Exercise data:
:::
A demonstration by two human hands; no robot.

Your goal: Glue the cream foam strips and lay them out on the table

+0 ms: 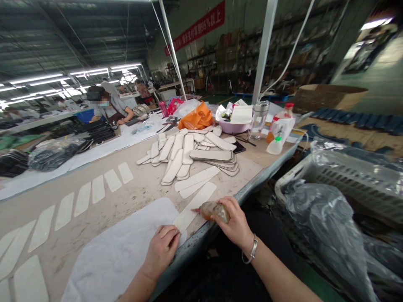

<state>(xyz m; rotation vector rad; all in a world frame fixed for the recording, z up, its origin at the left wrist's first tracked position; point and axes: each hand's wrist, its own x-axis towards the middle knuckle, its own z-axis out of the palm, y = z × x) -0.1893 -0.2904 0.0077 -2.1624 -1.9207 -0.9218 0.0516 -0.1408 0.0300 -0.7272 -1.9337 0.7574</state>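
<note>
My right hand is wrapped round a murky brownish squeeze bottle with a red nozzle. The bottle lies almost level, its tip over a long white strip with rounded ends. At the strip's near end is my left hand, fingers curled and closed on it. A white cloth lies under that end of the strip. Just beyond, two more white strips overlap. Behind them is a heap of dark-edged pale pieces, some in a neat stack.
Several white pieces lie in a row at left. Behind the heap are an orange bag, a lilac basin, a clear cup and bottles. A plastic crate stands at right. Across the table sits a co-worker.
</note>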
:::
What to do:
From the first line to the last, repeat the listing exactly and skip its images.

Response:
A demonstration by two human hands; no robot.

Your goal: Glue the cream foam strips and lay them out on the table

+0 ms: 

<state>(xyz m; rotation vector rad; all in a world frame fixed for the recording, z up, its origin at the left wrist's first tracked position; point and axes: each hand's wrist, its own x-axis towards the middle knuckle, its own z-axis out of the palm, y = z × x) -0.1893 -0.2904 0.0077 -2.1624 -1.9207 -0.9218 0.0516 -0.1408 0.0300 -0.7272 -1.9337 0.7574</state>
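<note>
My right hand is wrapped round a murky brownish squeeze bottle with a red nozzle. The bottle lies almost level, its tip over a long white strip with rounded ends. At the strip's near end is my left hand, fingers curled and closed on it. A white cloth lies under that end of the strip. Just beyond, two more white strips overlap. Behind them is a heap of dark-edged pale pieces, some in a neat stack.
Several white pieces lie in a row at left. Behind the heap are an orange bag, a lilac basin, a clear cup and bottles. A plastic crate stands at right. Across the table sits a co-worker.
</note>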

This completes the requested output.